■ **TASK ITEM**
Repeat the entire listing below exactly.

■ **DATA BELOW**
——————
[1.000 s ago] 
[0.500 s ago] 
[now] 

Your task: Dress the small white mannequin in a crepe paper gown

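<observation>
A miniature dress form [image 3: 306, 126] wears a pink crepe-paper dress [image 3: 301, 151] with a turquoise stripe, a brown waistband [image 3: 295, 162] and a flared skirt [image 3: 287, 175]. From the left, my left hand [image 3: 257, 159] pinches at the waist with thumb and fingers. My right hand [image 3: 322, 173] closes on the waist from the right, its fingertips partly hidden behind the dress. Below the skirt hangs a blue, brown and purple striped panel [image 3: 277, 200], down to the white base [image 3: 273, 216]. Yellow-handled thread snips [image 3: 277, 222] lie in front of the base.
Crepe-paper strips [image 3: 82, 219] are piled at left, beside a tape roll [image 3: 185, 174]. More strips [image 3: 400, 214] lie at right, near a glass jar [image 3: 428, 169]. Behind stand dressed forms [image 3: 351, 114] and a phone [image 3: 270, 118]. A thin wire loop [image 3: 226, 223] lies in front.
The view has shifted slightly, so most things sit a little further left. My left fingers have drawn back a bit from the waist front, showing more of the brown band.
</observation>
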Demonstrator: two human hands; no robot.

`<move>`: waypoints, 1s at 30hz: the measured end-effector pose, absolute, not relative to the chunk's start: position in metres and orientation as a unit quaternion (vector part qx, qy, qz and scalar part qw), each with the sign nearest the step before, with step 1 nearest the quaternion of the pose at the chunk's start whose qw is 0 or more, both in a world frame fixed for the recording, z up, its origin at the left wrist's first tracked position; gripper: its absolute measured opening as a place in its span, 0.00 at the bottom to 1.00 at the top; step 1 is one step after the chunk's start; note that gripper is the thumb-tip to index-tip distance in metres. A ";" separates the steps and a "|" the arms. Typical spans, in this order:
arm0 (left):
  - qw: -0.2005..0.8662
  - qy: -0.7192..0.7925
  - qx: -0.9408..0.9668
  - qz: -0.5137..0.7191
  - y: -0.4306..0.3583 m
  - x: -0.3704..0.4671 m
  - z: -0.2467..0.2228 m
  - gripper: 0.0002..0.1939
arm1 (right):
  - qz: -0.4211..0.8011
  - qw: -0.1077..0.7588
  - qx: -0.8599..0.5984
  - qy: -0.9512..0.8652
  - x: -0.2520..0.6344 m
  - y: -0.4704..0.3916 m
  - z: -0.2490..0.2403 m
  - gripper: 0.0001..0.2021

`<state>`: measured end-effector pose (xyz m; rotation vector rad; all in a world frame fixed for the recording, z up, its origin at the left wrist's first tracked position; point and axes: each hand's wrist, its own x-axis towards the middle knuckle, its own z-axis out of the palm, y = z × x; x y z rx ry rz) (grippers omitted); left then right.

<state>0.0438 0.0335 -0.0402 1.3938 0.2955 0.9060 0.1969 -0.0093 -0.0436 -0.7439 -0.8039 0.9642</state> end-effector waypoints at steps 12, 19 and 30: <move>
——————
■ **RESULT**
[1.000 s ago] 
[0.500 s ago] 
[now] 

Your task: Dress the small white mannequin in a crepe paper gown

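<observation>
A miniature dress form [image 3: 306, 126] wears a pink crepe-paper dress [image 3: 301, 151] with a turquoise stripe, a brown waistband [image 3: 295, 162] and a flared skirt [image 3: 287, 175]. From the left, my left hand [image 3: 257, 159] pinches at the waist with thumb and fingers. My right hand [image 3: 322, 173] closes on the waist from the right, its fingertips partly hidden behind the dress. Below the skirt hangs a blue, brown and purple striped panel [image 3: 277, 200], down to the white base [image 3: 273, 216]. Yellow-handled thread snips [image 3: 277, 222] lie in front of the base.
Crepe-paper strips [image 3: 82, 219] are piled at left, beside a tape roll [image 3: 185, 174]. More strips [image 3: 400, 214] lie at right, near a glass jar [image 3: 428, 169]. Behind stand dressed forms [image 3: 351, 114] and a phone [image 3: 270, 118]. A thin wire loop [image 3: 226, 223] lies in front.
The view has shifted slightly, so most things sit a little further left. My left fingers have drawn back a bit from the waist front, showing more of the brown band.
</observation>
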Demonstrator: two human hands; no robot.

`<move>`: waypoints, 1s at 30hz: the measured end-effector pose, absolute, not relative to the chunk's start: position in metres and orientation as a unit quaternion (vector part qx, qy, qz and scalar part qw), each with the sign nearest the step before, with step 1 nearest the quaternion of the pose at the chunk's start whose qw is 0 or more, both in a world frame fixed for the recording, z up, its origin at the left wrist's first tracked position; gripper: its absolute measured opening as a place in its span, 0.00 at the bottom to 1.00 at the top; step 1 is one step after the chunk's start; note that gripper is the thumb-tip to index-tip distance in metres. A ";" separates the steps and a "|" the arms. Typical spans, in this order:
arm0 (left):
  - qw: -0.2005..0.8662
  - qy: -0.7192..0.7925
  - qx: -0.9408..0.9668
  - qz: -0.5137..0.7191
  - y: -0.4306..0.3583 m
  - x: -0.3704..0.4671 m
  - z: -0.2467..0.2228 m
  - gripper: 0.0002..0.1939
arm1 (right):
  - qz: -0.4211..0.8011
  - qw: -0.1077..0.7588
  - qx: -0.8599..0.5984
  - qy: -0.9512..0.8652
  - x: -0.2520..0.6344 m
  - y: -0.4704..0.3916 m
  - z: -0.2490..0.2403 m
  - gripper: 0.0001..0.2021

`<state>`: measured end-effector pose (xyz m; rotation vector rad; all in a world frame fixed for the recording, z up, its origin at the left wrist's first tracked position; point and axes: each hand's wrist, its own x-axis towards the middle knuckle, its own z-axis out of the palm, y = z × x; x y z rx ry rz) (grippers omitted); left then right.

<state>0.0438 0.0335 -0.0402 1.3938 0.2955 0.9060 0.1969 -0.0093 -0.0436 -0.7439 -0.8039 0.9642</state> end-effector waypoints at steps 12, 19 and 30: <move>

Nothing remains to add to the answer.